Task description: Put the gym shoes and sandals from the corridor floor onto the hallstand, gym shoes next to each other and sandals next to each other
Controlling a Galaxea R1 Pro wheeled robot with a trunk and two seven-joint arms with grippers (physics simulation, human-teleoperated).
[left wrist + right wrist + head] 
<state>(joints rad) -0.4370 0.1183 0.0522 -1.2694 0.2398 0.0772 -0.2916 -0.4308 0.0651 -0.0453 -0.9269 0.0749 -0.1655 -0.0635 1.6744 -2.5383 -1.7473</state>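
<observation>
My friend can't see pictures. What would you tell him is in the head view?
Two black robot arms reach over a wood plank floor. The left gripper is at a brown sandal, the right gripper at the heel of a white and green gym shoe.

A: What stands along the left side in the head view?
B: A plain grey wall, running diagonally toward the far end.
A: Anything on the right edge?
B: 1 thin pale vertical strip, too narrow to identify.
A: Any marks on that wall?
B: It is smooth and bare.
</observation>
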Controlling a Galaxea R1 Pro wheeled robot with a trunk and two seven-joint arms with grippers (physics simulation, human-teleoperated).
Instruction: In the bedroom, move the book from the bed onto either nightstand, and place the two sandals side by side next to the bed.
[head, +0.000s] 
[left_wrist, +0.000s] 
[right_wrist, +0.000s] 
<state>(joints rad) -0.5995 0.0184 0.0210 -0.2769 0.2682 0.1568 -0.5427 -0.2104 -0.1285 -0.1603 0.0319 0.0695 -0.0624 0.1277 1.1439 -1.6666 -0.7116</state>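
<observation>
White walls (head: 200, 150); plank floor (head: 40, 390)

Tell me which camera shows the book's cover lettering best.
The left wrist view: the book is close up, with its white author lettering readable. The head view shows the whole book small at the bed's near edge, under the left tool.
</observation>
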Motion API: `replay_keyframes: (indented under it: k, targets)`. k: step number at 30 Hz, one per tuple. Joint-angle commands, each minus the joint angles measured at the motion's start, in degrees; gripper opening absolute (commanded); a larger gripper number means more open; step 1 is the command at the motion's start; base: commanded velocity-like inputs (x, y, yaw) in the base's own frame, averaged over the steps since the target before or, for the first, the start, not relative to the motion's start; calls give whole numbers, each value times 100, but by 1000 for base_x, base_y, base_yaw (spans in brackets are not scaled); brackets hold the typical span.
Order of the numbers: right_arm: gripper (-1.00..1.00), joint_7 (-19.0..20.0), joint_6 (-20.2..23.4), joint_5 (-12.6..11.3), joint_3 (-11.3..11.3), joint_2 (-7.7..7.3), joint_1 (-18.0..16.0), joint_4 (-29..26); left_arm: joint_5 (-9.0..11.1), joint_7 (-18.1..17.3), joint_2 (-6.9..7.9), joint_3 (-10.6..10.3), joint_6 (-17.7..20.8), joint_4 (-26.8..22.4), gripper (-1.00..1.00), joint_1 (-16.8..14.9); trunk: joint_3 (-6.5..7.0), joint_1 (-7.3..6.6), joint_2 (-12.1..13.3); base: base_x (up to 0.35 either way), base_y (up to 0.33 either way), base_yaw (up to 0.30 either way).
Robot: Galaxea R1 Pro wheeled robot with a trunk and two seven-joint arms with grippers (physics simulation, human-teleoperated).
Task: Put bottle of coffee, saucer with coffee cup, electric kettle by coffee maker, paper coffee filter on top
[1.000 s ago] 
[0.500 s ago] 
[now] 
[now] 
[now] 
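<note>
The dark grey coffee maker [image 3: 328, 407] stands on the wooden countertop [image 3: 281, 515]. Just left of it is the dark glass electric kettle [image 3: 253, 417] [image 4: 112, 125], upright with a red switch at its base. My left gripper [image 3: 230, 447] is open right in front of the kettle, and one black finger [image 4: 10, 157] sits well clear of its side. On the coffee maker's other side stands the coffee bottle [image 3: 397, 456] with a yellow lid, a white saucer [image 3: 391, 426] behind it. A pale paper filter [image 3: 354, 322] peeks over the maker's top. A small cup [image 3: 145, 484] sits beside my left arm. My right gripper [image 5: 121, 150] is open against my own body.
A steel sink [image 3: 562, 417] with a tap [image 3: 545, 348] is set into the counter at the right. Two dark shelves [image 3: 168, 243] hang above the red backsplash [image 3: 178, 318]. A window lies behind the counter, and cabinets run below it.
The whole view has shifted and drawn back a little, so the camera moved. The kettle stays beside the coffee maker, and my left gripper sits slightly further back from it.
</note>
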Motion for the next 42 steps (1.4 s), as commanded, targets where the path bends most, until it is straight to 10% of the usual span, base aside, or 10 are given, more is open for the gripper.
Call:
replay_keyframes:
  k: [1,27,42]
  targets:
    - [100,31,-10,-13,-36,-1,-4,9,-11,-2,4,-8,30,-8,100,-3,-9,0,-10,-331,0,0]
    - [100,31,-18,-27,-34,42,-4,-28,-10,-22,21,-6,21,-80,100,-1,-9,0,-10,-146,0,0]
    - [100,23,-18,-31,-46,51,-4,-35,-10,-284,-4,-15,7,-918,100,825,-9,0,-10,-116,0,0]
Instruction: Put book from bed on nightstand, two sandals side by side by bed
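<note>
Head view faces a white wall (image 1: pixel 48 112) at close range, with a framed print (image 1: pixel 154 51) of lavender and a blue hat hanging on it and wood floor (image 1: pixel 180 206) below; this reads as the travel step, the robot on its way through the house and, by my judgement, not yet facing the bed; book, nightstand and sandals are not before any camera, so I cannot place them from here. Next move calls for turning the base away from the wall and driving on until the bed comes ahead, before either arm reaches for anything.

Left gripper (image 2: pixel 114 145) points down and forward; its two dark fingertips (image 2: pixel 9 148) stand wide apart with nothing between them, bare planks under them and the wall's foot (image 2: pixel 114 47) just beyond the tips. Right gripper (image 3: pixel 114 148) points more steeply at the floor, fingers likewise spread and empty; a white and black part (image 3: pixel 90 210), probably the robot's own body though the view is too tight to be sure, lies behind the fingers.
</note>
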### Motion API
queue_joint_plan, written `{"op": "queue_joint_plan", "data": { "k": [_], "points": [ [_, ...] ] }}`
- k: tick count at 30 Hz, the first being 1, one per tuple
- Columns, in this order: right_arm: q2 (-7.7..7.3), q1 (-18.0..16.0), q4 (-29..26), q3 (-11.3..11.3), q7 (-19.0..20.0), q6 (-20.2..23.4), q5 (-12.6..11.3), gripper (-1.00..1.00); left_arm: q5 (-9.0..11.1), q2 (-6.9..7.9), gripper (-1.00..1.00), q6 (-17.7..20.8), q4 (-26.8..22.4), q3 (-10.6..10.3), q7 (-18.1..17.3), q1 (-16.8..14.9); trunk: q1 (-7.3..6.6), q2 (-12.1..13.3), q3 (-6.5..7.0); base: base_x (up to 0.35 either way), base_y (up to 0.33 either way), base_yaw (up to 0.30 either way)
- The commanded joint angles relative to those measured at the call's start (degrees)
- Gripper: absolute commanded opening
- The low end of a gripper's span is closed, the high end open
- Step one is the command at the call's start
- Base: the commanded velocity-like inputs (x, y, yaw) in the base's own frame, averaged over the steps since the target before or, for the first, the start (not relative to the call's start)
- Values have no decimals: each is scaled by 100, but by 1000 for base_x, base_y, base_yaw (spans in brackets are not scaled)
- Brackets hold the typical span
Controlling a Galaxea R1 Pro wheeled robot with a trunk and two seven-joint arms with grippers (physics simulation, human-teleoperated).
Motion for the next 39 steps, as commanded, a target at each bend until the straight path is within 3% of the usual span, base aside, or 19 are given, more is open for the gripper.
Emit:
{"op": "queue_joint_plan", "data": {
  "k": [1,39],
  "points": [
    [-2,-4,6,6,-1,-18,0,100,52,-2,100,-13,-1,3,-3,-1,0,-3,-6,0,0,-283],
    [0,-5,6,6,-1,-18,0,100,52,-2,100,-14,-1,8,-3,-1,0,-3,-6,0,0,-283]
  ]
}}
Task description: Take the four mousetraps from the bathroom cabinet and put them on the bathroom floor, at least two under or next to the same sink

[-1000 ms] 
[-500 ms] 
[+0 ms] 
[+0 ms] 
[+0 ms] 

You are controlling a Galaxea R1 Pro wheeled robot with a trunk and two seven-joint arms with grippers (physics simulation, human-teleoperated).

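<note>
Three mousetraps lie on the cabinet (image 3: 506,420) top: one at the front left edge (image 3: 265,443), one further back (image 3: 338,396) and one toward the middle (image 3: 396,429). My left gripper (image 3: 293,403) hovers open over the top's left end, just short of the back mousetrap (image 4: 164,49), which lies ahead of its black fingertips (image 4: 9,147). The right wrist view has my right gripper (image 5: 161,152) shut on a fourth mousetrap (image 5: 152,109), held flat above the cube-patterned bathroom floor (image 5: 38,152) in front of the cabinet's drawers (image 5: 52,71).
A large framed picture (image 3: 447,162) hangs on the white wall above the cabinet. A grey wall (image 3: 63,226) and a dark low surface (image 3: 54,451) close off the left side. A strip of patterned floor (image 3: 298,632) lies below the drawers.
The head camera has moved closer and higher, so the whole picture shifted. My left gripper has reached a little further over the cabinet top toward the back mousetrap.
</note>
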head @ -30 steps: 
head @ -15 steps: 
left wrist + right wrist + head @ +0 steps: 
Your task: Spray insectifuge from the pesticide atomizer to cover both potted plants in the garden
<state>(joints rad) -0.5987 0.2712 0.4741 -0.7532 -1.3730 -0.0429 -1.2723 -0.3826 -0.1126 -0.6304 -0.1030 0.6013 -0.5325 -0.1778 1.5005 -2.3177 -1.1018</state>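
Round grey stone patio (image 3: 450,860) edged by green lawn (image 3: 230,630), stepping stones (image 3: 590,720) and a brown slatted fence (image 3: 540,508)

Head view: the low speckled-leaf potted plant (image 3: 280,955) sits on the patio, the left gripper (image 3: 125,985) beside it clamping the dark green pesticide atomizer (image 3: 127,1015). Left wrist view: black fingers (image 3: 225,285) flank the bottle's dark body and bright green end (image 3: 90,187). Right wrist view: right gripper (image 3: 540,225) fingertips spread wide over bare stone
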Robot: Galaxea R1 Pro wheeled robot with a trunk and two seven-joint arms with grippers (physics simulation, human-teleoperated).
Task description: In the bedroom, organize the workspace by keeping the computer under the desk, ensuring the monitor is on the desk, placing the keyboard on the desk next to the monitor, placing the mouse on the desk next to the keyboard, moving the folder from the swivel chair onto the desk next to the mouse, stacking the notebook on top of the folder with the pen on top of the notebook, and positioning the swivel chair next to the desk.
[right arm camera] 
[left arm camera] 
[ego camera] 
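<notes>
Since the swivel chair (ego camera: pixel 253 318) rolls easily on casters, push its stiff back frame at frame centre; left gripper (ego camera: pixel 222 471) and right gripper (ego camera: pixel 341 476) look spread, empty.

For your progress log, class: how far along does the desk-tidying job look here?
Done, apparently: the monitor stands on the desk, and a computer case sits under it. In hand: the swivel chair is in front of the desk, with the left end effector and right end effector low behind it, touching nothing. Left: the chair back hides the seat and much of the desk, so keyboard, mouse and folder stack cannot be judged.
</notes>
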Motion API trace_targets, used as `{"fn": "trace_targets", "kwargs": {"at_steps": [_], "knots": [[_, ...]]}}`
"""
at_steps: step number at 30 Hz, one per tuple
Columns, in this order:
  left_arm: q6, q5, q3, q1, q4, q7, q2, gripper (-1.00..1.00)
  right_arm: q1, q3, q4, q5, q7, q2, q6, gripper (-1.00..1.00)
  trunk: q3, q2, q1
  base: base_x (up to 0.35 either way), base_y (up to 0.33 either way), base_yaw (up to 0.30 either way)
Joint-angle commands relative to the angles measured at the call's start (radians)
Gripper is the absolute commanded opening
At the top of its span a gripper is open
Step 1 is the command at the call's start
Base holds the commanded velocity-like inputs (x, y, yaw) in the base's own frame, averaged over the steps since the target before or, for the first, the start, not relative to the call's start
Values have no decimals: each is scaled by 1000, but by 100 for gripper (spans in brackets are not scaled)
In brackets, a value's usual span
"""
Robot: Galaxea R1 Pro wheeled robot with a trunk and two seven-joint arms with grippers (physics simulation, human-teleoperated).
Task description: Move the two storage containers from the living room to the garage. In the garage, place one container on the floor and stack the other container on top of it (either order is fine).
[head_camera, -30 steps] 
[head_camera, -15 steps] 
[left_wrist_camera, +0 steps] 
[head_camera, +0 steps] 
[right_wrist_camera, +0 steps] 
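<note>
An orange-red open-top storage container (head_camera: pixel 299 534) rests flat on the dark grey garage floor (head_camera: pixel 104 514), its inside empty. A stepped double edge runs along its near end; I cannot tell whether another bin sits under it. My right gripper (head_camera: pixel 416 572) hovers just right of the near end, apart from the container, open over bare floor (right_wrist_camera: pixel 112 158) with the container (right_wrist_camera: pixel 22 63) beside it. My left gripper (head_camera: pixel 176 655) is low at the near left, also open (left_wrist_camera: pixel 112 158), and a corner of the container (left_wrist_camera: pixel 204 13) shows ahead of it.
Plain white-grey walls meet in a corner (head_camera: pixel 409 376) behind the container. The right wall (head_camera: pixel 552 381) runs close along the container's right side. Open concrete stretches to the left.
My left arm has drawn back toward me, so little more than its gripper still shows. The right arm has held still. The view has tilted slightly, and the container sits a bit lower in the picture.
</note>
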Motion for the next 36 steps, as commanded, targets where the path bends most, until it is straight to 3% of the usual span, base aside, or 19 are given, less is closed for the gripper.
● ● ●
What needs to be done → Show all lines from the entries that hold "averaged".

Your solution →
Motion API: `replay_keyframes: (indented under it: k, targets)`. k: step number at 30 Hz, one per tuple. Joint-angle commands, each minus the joint angles measured at the motion's start, in degrees; gripper opening absolute (commanded); a larger gripper number means more open; step 1 is the command at the motion's start; base: commanded velocity-like inputs (x, y, yaw) in the base's own frame, averaged over the steps since the target before or, for the first, the start, not relative to the motion's start; calls give whole numbers, each value times 100, but by 1000 for base_x, base_y, base_yaw (spans in brackets are not scaled); brackets hold the typical span.
- Base: the commanded velocity-like inputs (x, y, yaw) in the base's own frame, averaged over the steps since the target before or, for the first, the start (not relative to the call's start)
Base holds the commanded velocity-like inputs (x, y, yaw) in the base's own frame, averaged over the steps since the target before or, for the first, the start, not relative to the call's start

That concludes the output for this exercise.